I ask you to hold my hand so I

won’t feel afraid of standing still.

You wrap my fluttering pulse in threads

of warmth that traverse your palms,

dulling the edges of my anxiety.

You teach me to shake off rage

and laugh at the act of coming unglued.

How quickly I learned to seek your

voice in the clamor of being alive,

rely on the steady cadence of your heart

to quiet the noises that breathe in darkness.

You stand unwavering in the center of

our life together, a beacon that always finds me.

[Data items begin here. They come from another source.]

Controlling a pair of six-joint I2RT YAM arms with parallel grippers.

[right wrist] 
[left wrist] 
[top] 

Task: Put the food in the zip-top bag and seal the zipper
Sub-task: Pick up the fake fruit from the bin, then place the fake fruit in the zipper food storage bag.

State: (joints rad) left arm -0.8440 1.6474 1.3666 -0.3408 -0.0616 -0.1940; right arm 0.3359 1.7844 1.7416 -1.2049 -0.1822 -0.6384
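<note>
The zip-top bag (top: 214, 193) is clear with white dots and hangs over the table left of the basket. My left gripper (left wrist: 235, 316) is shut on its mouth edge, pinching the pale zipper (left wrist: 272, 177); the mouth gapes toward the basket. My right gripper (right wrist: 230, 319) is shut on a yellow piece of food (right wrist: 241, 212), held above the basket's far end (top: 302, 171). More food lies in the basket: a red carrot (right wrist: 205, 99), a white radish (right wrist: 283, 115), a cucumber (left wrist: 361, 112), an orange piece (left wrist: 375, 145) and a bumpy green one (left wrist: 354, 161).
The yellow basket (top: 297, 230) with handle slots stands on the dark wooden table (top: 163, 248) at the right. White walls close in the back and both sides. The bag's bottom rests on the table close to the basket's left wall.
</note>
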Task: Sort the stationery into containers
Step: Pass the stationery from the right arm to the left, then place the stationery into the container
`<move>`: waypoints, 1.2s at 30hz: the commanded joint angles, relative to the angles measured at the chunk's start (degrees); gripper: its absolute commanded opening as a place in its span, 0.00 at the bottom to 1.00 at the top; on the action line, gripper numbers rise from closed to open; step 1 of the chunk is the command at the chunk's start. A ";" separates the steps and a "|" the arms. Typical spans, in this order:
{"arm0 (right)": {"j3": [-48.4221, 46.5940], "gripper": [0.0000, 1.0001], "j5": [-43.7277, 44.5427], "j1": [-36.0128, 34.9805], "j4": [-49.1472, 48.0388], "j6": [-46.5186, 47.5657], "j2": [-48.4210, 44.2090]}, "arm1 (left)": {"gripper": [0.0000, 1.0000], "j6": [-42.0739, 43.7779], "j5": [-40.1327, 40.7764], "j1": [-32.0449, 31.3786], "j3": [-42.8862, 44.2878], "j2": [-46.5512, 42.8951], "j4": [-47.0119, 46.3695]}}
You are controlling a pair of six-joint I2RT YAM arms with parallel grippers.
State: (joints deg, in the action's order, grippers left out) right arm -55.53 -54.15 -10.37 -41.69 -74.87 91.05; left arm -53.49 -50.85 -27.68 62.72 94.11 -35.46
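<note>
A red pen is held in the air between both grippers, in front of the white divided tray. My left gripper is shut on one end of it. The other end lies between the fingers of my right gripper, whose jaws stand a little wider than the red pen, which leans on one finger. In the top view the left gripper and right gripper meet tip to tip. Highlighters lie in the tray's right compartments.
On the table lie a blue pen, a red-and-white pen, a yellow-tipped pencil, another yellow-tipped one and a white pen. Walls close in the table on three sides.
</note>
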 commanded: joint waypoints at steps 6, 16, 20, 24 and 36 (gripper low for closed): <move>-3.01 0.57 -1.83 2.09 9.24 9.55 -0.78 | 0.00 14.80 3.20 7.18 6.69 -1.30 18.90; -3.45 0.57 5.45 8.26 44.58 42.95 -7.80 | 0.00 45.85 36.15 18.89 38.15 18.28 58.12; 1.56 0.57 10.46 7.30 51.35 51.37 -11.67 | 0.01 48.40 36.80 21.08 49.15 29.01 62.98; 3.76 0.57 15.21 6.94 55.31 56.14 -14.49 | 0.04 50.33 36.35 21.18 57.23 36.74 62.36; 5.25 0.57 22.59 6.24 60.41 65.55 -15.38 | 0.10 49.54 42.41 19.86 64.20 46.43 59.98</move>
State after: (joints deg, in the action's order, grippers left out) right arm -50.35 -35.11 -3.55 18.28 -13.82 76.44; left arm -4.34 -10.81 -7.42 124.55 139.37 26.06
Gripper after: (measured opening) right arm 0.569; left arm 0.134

Feeling your fingers against mine,

I stand beside you, content to close my eyes

and let the sun shine on my face.

 

 

IMG_0069Susan Richardson is living, writing and going blind in Los Angeles. In addition to poetry, she writes a blog called, Stories from the Edge of Blindness. Her work has been published in Foxglove Journal, Amaryllis, The Writing Disorder and Eunoia Review, among others. She was awarded the Sheila-Na-Gig 2017 Winter Poetry Prize, featured in the Literary Juice Q&A Series, and chosen as the Ink Sweat & Tears March 2018 Poet of the Month. She also writes for the Arts and Lit Collective, Morality Park.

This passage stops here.